Records from a data source
====
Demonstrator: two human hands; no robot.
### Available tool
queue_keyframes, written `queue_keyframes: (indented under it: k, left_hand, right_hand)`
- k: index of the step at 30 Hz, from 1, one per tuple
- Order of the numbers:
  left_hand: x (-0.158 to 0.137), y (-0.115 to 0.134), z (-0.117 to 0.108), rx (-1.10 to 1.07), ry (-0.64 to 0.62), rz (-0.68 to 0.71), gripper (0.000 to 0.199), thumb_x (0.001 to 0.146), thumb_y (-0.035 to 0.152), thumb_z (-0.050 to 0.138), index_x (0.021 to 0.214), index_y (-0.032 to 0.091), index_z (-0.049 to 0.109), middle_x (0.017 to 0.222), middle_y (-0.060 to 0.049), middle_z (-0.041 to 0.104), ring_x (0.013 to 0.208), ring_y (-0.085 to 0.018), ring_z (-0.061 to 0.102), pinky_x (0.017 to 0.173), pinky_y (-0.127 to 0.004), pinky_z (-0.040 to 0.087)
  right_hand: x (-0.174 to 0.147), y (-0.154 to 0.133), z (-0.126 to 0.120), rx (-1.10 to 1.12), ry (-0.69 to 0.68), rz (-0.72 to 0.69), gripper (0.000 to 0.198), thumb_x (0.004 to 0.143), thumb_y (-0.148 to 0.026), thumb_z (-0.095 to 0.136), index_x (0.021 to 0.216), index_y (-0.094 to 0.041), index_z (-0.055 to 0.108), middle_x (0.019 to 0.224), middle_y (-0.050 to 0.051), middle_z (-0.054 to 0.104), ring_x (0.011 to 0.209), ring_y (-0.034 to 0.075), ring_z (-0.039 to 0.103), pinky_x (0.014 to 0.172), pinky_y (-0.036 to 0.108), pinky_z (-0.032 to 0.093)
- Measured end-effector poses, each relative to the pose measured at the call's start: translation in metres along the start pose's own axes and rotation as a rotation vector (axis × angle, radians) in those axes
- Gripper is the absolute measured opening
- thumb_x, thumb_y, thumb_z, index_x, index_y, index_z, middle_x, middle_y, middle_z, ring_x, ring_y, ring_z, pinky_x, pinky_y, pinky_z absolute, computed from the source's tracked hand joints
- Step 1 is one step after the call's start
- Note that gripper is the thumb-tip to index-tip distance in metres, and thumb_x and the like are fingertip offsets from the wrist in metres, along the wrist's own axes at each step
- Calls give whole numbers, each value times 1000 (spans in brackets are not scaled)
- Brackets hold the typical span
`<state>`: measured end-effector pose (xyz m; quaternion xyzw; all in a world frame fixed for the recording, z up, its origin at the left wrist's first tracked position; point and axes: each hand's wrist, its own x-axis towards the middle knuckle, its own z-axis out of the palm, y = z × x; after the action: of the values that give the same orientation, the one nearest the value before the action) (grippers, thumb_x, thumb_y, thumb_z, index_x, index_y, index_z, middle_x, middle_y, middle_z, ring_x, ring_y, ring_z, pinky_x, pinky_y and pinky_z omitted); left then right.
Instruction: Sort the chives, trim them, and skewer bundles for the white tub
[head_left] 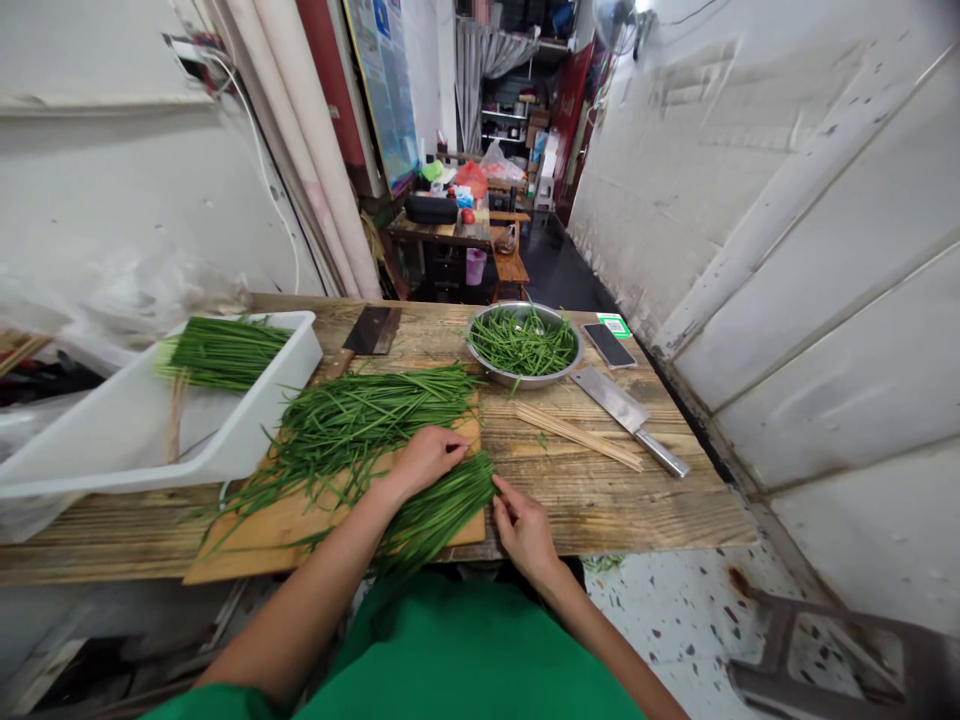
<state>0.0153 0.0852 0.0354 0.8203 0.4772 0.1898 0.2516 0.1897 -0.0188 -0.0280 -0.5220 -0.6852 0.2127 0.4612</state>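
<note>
Both hands are at the cut ends of a flat row of garlic chives (442, 510) on the cutting board's near right corner. My left hand (427, 465) is closed, thumb and forefinger together at the row's upper edge; what is between them is hidden. At the right end, my right hand (523, 528) pinches the chives' tips between thumb and forefinger, its other fingers curled. Beyond my left hand, a larger loose pile of chives (375, 410) covers much of the wooden cutting board (300, 525). Bamboo skewers (577, 435) lie on the table to the right.
A cleaver (615, 400) lies right of the skewers, and a dark-bladed knife (371, 330) behind the pile. A metal bowl (529, 380) holds cut greens. A phone (610, 345) rests at the right edge. On the left, a white tray (247, 435) contains skewered chives (232, 350).
</note>
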Motion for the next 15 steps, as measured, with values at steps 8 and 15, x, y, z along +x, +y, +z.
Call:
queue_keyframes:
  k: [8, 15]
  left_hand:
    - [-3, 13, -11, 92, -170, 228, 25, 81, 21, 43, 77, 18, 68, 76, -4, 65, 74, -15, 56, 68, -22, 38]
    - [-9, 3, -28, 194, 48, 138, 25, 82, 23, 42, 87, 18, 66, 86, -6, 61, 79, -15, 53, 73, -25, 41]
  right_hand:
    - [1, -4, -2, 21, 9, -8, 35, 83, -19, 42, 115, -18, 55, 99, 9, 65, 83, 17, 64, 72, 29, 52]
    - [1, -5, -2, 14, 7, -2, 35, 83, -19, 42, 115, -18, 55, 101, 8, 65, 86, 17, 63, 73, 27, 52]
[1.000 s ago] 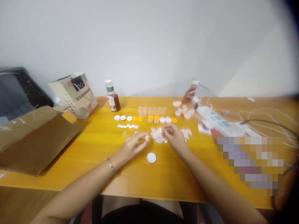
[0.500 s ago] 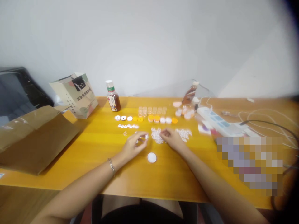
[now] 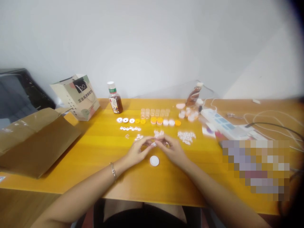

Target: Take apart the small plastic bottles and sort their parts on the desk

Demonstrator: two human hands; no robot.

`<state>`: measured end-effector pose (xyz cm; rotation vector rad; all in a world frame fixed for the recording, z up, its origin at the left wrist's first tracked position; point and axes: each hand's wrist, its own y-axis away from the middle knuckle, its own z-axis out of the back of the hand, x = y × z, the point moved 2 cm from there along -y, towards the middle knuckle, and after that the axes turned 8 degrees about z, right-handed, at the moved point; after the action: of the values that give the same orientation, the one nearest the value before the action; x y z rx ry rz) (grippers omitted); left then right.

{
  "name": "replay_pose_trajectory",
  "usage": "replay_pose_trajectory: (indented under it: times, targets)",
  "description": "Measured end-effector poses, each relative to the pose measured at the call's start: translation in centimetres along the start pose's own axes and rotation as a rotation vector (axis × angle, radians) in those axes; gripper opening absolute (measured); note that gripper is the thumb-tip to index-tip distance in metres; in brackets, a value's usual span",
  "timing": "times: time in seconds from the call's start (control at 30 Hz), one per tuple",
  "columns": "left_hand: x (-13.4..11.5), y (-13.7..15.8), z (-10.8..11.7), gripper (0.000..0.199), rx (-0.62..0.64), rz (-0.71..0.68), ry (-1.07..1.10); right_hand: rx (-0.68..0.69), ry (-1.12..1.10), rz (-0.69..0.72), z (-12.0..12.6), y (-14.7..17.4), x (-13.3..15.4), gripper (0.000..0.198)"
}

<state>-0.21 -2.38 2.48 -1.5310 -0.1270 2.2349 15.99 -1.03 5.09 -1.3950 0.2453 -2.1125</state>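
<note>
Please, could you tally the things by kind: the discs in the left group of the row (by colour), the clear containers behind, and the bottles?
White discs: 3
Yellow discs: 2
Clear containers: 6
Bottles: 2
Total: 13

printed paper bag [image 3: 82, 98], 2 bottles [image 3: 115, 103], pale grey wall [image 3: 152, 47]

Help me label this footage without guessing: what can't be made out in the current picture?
All in the head view:
Small white piece between the hands: too small and blurred, partly covered by them.
Pile of small pieces beyond the hands: near side hidden by them.
Right side: whatever lies under the pixelated block.
Brown packaging: cut off by the left edge.
Bottle label: print too small and blurred.
</note>
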Motion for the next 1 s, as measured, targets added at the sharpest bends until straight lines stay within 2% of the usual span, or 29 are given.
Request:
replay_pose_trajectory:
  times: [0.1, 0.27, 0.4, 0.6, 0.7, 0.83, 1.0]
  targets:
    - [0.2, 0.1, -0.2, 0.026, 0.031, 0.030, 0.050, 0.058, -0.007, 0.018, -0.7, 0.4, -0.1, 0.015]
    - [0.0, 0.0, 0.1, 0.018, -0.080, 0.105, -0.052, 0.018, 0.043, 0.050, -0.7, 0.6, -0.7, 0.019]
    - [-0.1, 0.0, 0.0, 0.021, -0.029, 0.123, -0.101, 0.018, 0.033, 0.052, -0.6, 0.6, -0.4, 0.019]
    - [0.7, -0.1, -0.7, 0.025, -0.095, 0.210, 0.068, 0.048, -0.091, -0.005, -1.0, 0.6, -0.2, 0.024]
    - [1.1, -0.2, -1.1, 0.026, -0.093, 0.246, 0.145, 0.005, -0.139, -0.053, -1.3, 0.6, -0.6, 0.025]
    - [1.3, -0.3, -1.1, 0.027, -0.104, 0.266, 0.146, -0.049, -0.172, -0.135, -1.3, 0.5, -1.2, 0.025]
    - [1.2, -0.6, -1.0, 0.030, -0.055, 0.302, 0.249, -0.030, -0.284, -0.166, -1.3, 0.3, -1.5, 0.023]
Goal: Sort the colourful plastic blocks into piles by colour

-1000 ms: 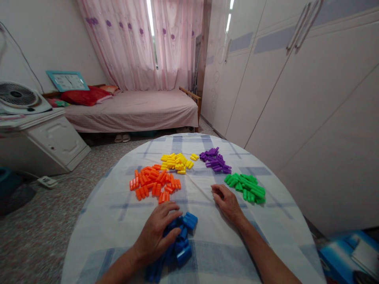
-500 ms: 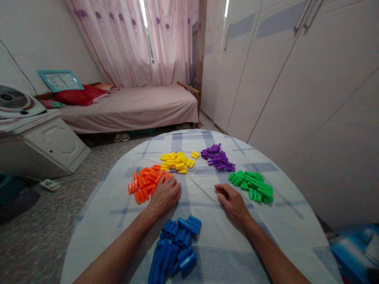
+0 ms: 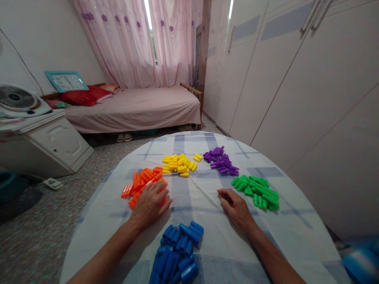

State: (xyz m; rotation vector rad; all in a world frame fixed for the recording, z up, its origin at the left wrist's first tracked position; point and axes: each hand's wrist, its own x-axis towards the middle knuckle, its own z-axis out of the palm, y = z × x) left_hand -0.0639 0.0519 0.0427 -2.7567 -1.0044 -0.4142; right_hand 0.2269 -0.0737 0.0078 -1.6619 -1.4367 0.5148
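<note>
My left hand (image 3: 150, 202) lies over a pile of orange plastic tubes (image 3: 144, 177), palm down with its fingers spread. Its palm and fingers hide part of that pile. On the cloth to the right rests my right hand (image 3: 235, 207), loosely curled, thumb close to the forefinger, and nothing shows in it. Green tubes (image 3: 257, 189) are heaped just beyond it to the right. A pile of blue tubes (image 3: 174, 252) sits between my forearms. Farther back are yellow tubes (image 3: 179, 163) and purple tubes (image 3: 221, 161), each colour grouped by itself.
A blue-and-white checked cloth covers the round table (image 3: 204, 228). Behind it stands a bed (image 3: 139, 106). Wardrobe doors (image 3: 310, 90) run along the right. On the left, a fan (image 3: 17, 100) sits on a white cabinet (image 3: 59, 144). A blue object (image 3: 363, 264) is blurred at lower right.
My left hand has moved left and toward me, its fingers spreading over the orange tubes. Some orange tubes have shifted left. My right hand keeps its place on the cloth. The view has shifted slightly.
</note>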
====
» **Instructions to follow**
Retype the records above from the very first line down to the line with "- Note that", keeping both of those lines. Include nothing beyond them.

» **Answer box**
Demonstrator: two human hands; no robot.
### Available tool
queue_keyframes, written `queue_keyframes: (indented under it: k, left_hand, right_hand)`
- k: index of the step at 30 Hz, from 1, one per tuple
- Order of the numbers:
  left_hand: x (-0.158 to 0.137), y (-0.115 to 0.134), z (-0.117 to 0.108), rx (-1.10 to 1.07), ry (-0.64 to 0.62), rz (-0.68 to 0.71), gripper (0.000 to 0.199), thumb_x (0.001 to 0.146), thumb_y (-0.035 to 0.152), thumb_z (-0.050 to 0.138), index_x (0.021 to 0.214), index_y (-0.032 to 0.091), index_z (-0.049 to 0.109), middle_x (0.017 to 0.222), middle_y (-0.060 to 0.049), middle_z (-0.041 to 0.104), ring_x (0.013 to 0.208), ring_y (-0.085 to 0.018), ring_z (-0.061 to 0.102), pinky_x (0.017 to 0.173), pinky_y (-0.127 to 0.004), pinky_z (-0.040 to 0.087)
  right_hand: x (-0.174 to 0.147), y (-0.154 to 0.133), z (-0.126 to 0.120), rx (-1.10 to 1.12), ry (-0.69 to 0.68), rz (-0.72 to 0.69), gripper (0.000 to 0.198), thumb_x (0.004 to 0.143), thumb_y (-0.148 to 0.026), thumb_z (-0.095 to 0.136), index_x (0.021 to 0.216), index_y (-0.094 to 0.041), index_z (-0.055 to 0.108), middle_x (0.019 to 0.224), middle_y (-0.050 to 0.051), middle_z (-0.054 to 0.104), ring_x (0.011 to 0.209), ring_y (-0.034 to 0.075), ring_z (-0.039 to 0.103), pinky_x (0.014 to 0.172), pinky_y (-0.036 to 0.108), pinky_z (-0.032 to 0.093)
- Measured end-effector poses, each relative to the pose measured at the call's start: translation in metres along the start pose's own axes and rotation as a rotation vector (axis × angle, radians) in those axes
- Gripper is the absolute measured opening
- thumb_x, thumb_y, thumb_z, index_x, index_y, index_z, middle_x, middle_y, middle_z, ring_x, ring_y, ring_z, pinky_x, pinky_y, pinky_z absolute, computed from the source's tracked hand joints
- Step 1 is one step after the call's start
- Note that gripper is the thumb-tip to index-tip distance in metres, and thumb_x and the like are fingertip offsets from the wrist in metres, along the wrist's own axes at each step

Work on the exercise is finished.